Forum organizers say elections in countries whose populations together total 4.2 billion people will take place this year, and many will be contested.
It comes against the backdrop of talk about a new Cold War, the widening rift between Countries of North and Countries of South.
Back-to-back addresses Tuesday morning by Prime Minister Li Qiang of China and Ursula von der Leyen, the president of the European Commission, will highlight the contrast. President Joe Biden’s national security adviser, Jake Sullivan, gives a speech later in the day.
French President Emmanuel Macron and U.S. Secretary of State Antony Blinken will speak Wednesday, as will Argentina’s new president, Javier Milei, a libertarian who has already announced plans to slash the government workforce.
Davos corridors were already abuzz about whether former U.S. President Donald Trump — who made twotrips to Davos during his term — could be inaugurated again around this time next year, after November’s election. Biden was once a regular at Davos, but has not attended as president.

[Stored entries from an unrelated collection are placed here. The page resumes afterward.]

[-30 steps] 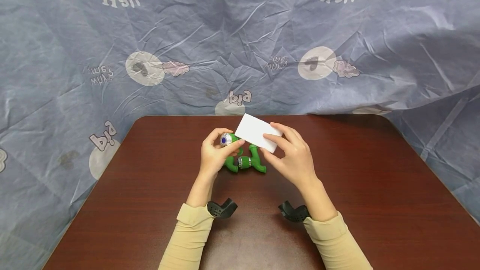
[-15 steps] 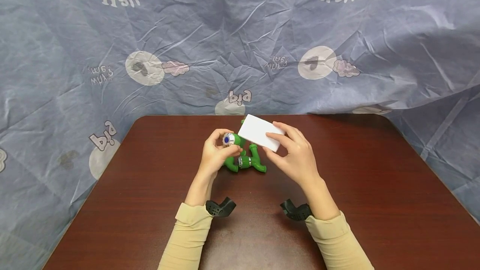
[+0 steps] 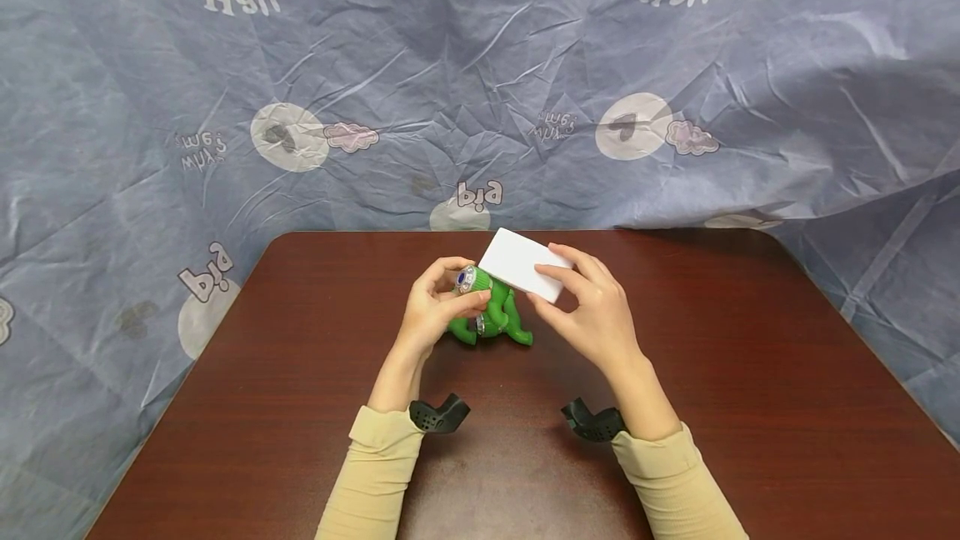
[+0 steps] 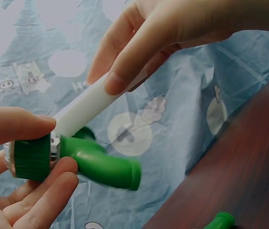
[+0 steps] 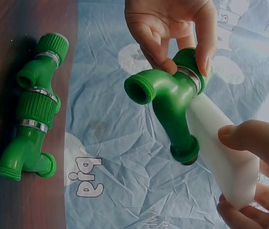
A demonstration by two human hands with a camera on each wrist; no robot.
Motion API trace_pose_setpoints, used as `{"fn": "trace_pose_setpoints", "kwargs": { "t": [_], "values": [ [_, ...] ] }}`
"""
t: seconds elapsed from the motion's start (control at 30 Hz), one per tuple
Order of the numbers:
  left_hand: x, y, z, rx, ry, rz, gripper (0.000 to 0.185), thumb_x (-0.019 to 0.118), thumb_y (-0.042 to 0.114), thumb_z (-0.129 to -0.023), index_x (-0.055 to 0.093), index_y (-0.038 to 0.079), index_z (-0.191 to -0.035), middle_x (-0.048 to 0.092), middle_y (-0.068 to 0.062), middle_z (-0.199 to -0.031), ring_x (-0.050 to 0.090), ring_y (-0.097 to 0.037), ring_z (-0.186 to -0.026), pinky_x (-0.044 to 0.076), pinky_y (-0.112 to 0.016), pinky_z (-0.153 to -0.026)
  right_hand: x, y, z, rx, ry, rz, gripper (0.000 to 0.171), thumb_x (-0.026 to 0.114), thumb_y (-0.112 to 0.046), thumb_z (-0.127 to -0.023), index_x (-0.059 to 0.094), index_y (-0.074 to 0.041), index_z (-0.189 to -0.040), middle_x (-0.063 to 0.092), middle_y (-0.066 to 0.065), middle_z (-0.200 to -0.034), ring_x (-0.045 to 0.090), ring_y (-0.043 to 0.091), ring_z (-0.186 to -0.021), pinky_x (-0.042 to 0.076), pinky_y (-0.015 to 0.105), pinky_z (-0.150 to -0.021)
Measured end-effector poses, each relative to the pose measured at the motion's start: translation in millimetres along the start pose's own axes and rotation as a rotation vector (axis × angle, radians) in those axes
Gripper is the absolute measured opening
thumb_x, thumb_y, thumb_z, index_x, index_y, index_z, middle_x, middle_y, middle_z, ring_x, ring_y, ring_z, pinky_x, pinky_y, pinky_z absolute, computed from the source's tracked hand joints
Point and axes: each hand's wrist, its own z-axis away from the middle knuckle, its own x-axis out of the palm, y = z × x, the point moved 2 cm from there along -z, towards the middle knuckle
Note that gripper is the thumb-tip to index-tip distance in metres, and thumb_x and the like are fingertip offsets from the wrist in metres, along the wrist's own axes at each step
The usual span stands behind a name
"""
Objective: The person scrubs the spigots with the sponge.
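My left hand (image 3: 431, 307) grips a green plastic tap (image 5: 170, 102) by its ribbed knob, thumb on one side and fingers on the other. The knob has silver trim and a blue centre. In the left wrist view the tap's spout (image 4: 110, 167) points right and slightly down. My right hand (image 3: 592, 307) holds a white rectangular block, like a sponge (image 3: 519, 261), between thumb and fingers. The sponge's far end lies against or just behind the tap near the knob; exact contact is hidden.
Two more green taps (image 5: 34, 107) lie end to end on the dark red-brown table (image 3: 300, 407), below the hands. A blue-grey printed cloth (image 3: 480, 90) hangs behind the table's far edge. Black wrist straps (image 3: 440, 415) sit on both forearms.
My left hand has turned the tap, so its body now shows below the knob in the head view. The sponge and right hand have shifted slightly right.
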Motion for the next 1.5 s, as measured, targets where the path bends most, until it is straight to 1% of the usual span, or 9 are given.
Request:
{"fn": "trace_pose_setpoints", "kwargs": {
  "t": [0.2, 0.33, 0.5, 0.6, 0.73, 0.93, 1.17, 1.3, 1.5],
  "values": [
    [2.0, 0.1, 1.0, 0.007, -0.043, -0.023, 0.046, 0.068, -0.013, -0.077, 0.056, -0.002, -0.12, 0.053, -0.011, -0.089, 0.067, -0.02, -0.073, 0.057, -0.033, -0.062, -1, 0, 0, 0.0, 0.015, 0.004, 0.033, 0.083, -0.013, -0.067, 0.073, -0.007, -0.098, 0.061, 0.013, -0.117, 0.056, 0.03, -0.105, 0.047, 0.044, -0.082],
    [0.3, 0.0, 0.5, 0.022, -0.004, -0.101, 0.043, 0.074, -0.008, -0.075, 0.059, -0.002, -0.114, 0.058, -0.008, -0.089, 0.066, -0.017, -0.075, 0.055, -0.028, -0.061, -3, -1, -1, 0.015, 0.062, -0.025, 0.033, 0.083, -0.012, -0.066, 0.073, -0.007, -0.098, 0.062, 0.012, -0.116, 0.057, 0.03, -0.105, 0.046, 0.042, -0.083],
    [-1.1, 0.2, -0.4, 0.04, 0.041, -0.17, 0.042, 0.08, -0.005, -0.069, 0.061, -0.004, -0.106, 0.066, -0.004, -0.086, 0.063, -0.014, -0.073, 0.051, -0.022, -0.062, -5, -3, -2, -0.009, 0.098, -0.115, 0.033, 0.082, -0.01, -0.066, 0.073, -0.006, -0.098, 0.062, 0.011, -0.117, 0.057, 0.027, -0.106, 0.045, 0.03, -0.087],
    [-1.0, 0.7, -0.4, 0.047, 0.046, -0.145, 0.042, 0.081, -0.008, -0.066, 0.06, -0.005, -0.102, 0.067, -0.003, -0.082, 0.063, -0.013, -0.069, 0.05, -0.021, -0.058, -6, -5, -3, -0.033, 0.077, -0.176, 0.033, 0.082, -0.009, -0.066, 0.072, -0.006, -0.098, 0.062, 0.012, -0.117, 0.057, 0.026, -0.107, 0.043, 0.024, -0.088],
    [-1.2, 1.2, -0.1, 0.064, 0.026, -0.116, 0.043, 0.08, -0.012, -0.063, 0.06, -0.005, -0.101, 0.069, -0.004, -0.084, 0.063, -0.013, -0.069, 0.051, -0.022, -0.058, -5, -7, -3, -0.051, 0.006, -0.237, 0.033, 0.08, -0.009, -0.067, 0.072, -0.007, -0.099, 0.061, 0.012, -0.119, 0.056, 0.026, -0.109, 0.045, 0.027, -0.089],
    [0.4, 2.9, 0.6, 0.08, -0.007, -0.081, 0.045, 0.078, -0.017, -0.062, 0.058, -0.008, -0.101, 0.068, -0.006, -0.086, 0.065, -0.015, -0.07, 0.054, -0.024, -0.062, -3, -5, -1, -0.062, -0.063, -0.233, 0.031, 0.078, -0.01, -0.069, 0.072, -0.008, -0.1, 0.06, 0.011, -0.12, 0.055, 0.026, -0.111, 0.045, 0.029, -0.09],
    [2.0, 2.9, 0.5, 0.062, 0.016, -0.094, 0.045, 0.08, -0.013, -0.061, 0.059, -0.008, -0.1, 0.067, -0.005, -0.08, 0.063, -0.013, -0.068, 0.052, -0.022, -0.058, -8, 4, -2, 0.012, 0.064, -0.102, 0.029, 0.078, -0.008, -0.069, 0.073, -0.007, -0.097, 0.062, 0.011, -0.118, 0.057, 0.026, -0.108, 0.046, 0.035, -0.085],
    [1.5, 2.4, 0.6, 0.043, 0.032, -0.091, 0.044, 0.08, -0.013, -0.061, 0.058, -0.005, -0.097, 0.068, -0.004, -0.078, 0.064, -0.013, -0.068, 0.052, -0.022, -0.057, -10, 4, -2, 0.015, 0.138, -0.119, 0.03, 0.08, -0.006, -0.067, 0.073, -0.005, -0.097, 0.062, 0.011, -0.117, 0.058, 0.027, -0.107, 0.046, 0.036, -0.084],
    [1.7, 4.3, 1.3, 0.053, 0.0, -0.052, 0.042, 0.078, -0.017, -0.062, 0.054, -0.002, -0.094, 0.069, -0.006, -0.081, 0.065, -0.014, -0.066, 0.053, -0.023, -0.057, -6, -3, -3, -0.05, -0.022, -0.248, 0.031, 0.079, -0.007, -0.068, 0.073, -0.006, -0.099, 0.061, 0.011, -0.119, 0.057, 0.026, -0.109, 0.045, 0.027, -0.09]
  ]
}}
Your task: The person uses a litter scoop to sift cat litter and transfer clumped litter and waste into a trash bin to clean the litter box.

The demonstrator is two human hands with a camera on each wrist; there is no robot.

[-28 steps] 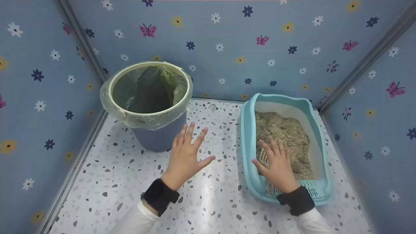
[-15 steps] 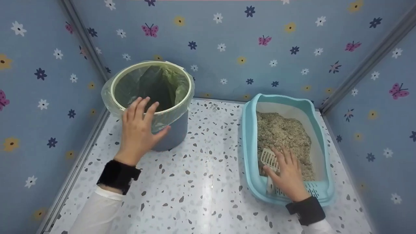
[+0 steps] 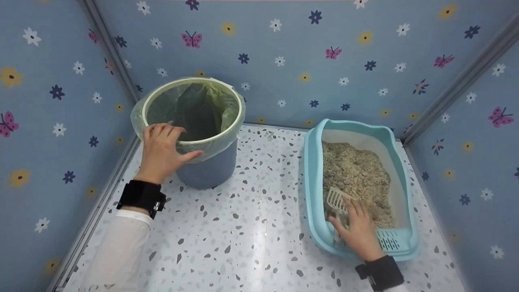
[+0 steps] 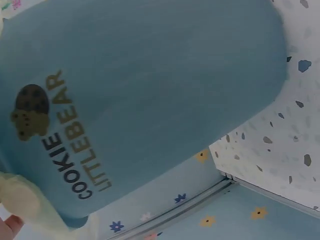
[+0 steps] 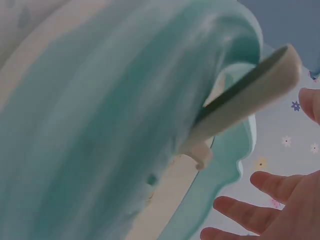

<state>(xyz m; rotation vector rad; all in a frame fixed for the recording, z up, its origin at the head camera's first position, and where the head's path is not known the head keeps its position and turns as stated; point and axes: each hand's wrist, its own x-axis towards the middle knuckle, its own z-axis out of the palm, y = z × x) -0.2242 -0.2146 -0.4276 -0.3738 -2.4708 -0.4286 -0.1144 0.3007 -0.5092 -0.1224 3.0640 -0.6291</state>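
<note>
Head view: left hand resting on the near rim of the bin, fingers curled over the edge and the green liner, thumb against the outer wall. Right hand low inside the litter tray, fingers spread and laid over the white scoop, not yet clearly closed round its handle. Scoop lying on the litter at the tray's near left side, slotted blade pointing away. Judged early: bin steadied, liner showing nothing inside, scoop unlifted, all sifting and carrying left. Speckled tabletop between bin and tray; nothing on it to block the way across. Patterned walls close on 3 sides.

Left wrist view: only the bin's blue wall with "COOKIE LITTLEBEAR" print, liner edge and 1 fingertip at the corner; grip itself out of sight.

Right wrist view: tray rim filling the picture, scoop handle jutting over it, fingers straight and apart from the handle, holding nothing.
</note>
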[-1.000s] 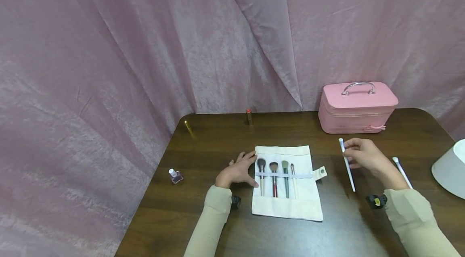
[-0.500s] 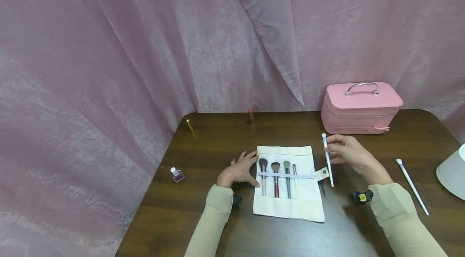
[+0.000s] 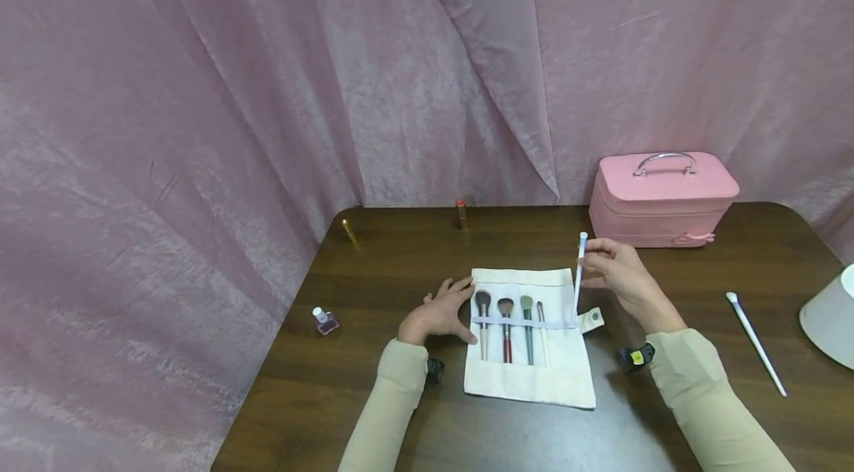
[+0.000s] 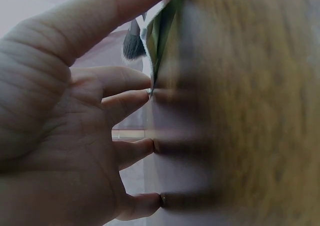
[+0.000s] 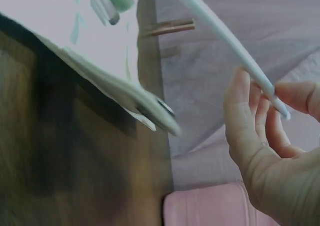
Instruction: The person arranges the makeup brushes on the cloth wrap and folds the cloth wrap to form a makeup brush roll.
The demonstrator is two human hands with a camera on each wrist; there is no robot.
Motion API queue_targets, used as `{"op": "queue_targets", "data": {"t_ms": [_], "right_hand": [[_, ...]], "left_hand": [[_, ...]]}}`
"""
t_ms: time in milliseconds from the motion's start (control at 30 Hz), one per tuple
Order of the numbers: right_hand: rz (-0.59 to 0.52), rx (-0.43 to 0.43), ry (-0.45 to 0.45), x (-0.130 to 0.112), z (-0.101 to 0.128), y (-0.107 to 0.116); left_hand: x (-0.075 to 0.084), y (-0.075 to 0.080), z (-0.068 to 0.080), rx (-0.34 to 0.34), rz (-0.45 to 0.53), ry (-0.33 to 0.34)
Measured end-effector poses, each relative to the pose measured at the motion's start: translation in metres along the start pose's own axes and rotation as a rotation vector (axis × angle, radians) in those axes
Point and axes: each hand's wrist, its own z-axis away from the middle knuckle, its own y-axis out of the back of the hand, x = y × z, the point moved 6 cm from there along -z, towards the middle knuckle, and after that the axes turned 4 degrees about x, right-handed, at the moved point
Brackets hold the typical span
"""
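Pinched between thumb and fingers of my right hand [image 3: 620, 276] is a slim white makeup brush [image 3: 579, 272], bristle end up. It is held over the right side of the white cloth brush roll [image 3: 507, 381], its lower end near the elastic band. Under that band lie several brushes: a dark-headed brush [image 3: 482, 301] at the left, a red-handled brush [image 3: 506, 309], a green brush [image 3: 528, 309] and a thin white brush [image 3: 541, 316]. My left hand [image 3: 440, 315] rests at the roll's left edge with fingers spread, thumb on the cloth. The left wrist view shows its fingertips [image 4: 142, 80] at that edge.
Another white brush [image 3: 756, 342] lies on the table at the right, beside a white lampshade [image 3: 830, 316]. A pink case [image 3: 662, 201] stands at the back right. A lipstick [image 3: 461, 214], a gold tube [image 3: 350, 231] and a nail polish bottle [image 3: 325, 321] stand farther left.
My right hand has carried the white brush leftward from the bare table to above the roll's right side, and the brush now stands more upright. My left hand has stayed at the roll's edge.
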Motion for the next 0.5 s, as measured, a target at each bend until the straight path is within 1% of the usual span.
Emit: {"op": "queue_targets", "data": {"t_ms": [33, 267, 500], "right_hand": [[-0.001, 0.010, -0.002, 0.001, -0.001, -0.001], [0.105, 0.092, -0.006, 0.016, -0.009, -0.008], [0.130, 0.140, -0.016, 0.025, -0.015, -0.014]], "left_hand": [[0.000, 0.000, 0.000, -0.001, -0.006, 0.002], [0.000, -0.001, -0.001, -0.009, -0.014, 0.000], [0.000, 0.000, -0.001, -0.004, -0.001, 0.010]]}}
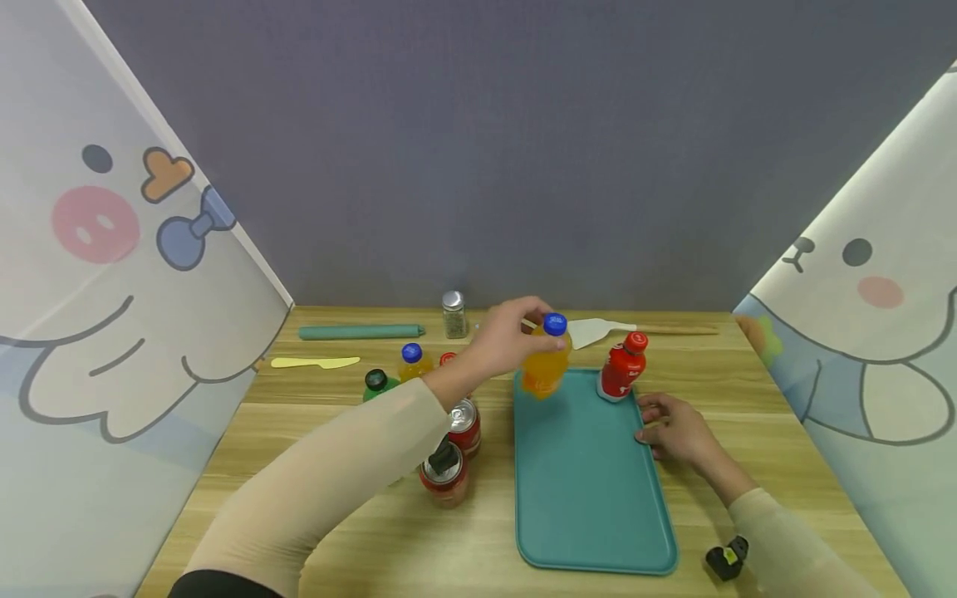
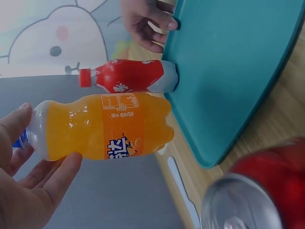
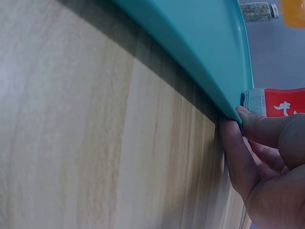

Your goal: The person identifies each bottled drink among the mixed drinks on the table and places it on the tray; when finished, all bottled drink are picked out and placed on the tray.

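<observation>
My left hand grips an orange soda bottle near its blue cap, holding it over the far left corner of a teal tray. Fingers and thumb wrap its neck in the left wrist view, and the orange label is uncovered. On the tray's far right corner stands a red bottle with a red cap and pale base. My right hand pinches the tray's right rim beside that bottle, thumb above and forefinger below, as the right wrist view shows.
Left of the tray stand red cans, another orange bottle and a green bottle, partly behind my left arm. Farther back are a spice shaker, a white spatula, a yellow knife and a teal stick.
</observation>
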Demonstrator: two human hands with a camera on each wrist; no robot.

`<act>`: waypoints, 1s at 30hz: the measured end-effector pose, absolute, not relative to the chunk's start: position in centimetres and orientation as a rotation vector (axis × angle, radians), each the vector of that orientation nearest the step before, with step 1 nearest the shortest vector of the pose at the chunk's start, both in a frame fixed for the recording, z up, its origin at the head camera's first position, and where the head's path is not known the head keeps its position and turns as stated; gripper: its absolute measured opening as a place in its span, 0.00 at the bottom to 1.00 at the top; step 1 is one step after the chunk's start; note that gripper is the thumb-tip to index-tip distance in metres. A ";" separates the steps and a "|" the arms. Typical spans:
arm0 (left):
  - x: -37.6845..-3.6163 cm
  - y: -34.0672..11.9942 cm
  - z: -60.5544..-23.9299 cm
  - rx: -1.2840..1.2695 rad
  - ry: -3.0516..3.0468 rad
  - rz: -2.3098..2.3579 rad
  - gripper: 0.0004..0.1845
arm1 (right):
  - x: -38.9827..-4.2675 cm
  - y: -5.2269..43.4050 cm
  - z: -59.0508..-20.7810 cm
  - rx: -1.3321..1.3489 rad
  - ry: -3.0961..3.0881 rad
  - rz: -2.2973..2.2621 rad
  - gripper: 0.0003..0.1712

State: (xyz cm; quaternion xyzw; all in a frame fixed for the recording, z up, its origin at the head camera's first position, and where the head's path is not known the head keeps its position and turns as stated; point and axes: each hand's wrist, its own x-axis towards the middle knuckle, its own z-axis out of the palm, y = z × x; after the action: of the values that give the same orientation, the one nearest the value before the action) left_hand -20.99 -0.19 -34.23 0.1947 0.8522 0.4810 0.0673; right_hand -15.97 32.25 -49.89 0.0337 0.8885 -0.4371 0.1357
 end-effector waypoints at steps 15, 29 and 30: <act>-23.5 4.7 -37.7 0.471 2.644 1.390 0.18 | -15.7 32.1 -49.8 0.061 2.586 -1.292 0.33; -24.2 7.2 -40.4 0.428 2.727 1.251 0.20 | -15.5 31.9 -49.8 0.067 2.607 -1.289 0.32; -24.2 7.3 -40.5 0.427 2.722 1.257 0.20 | -15.6 31.9 -49.8 0.072 2.609 -1.285 0.32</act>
State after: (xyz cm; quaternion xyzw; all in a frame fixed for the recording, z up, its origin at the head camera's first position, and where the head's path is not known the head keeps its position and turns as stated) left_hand -24.18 7.32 -40.47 0.1408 0.8974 0.4144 0.0565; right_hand -15.56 31.94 -49.80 0.0245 0.8907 -0.4388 0.1160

TRYING AGAIN TO SAVE THE PLANET
Of all the lofty hopes in Davos, the perennial one of late has been the search for creative and promising ways to fight climate change.
This year is no different: Top climate scientists from around the world reported this month that average global temperatures last year obliterated the record highs — raising the urgency level.
John Kerry, who is stepping down as Biden’s climate adviser, takes part in a panel discussion on a U.S.-backed initiative that aims to draw the private sector into development of low-carbon technologies.
Chatham House’s Maddox said plans to transition away from fossil fuels agreed during the U.N. climate conference in Dubai last month means climate finance will face a big year in 2024.
“Davos is a powerful combination potentially, of a lot of concern about the environment, and a lot of high-powered finance present,” she said.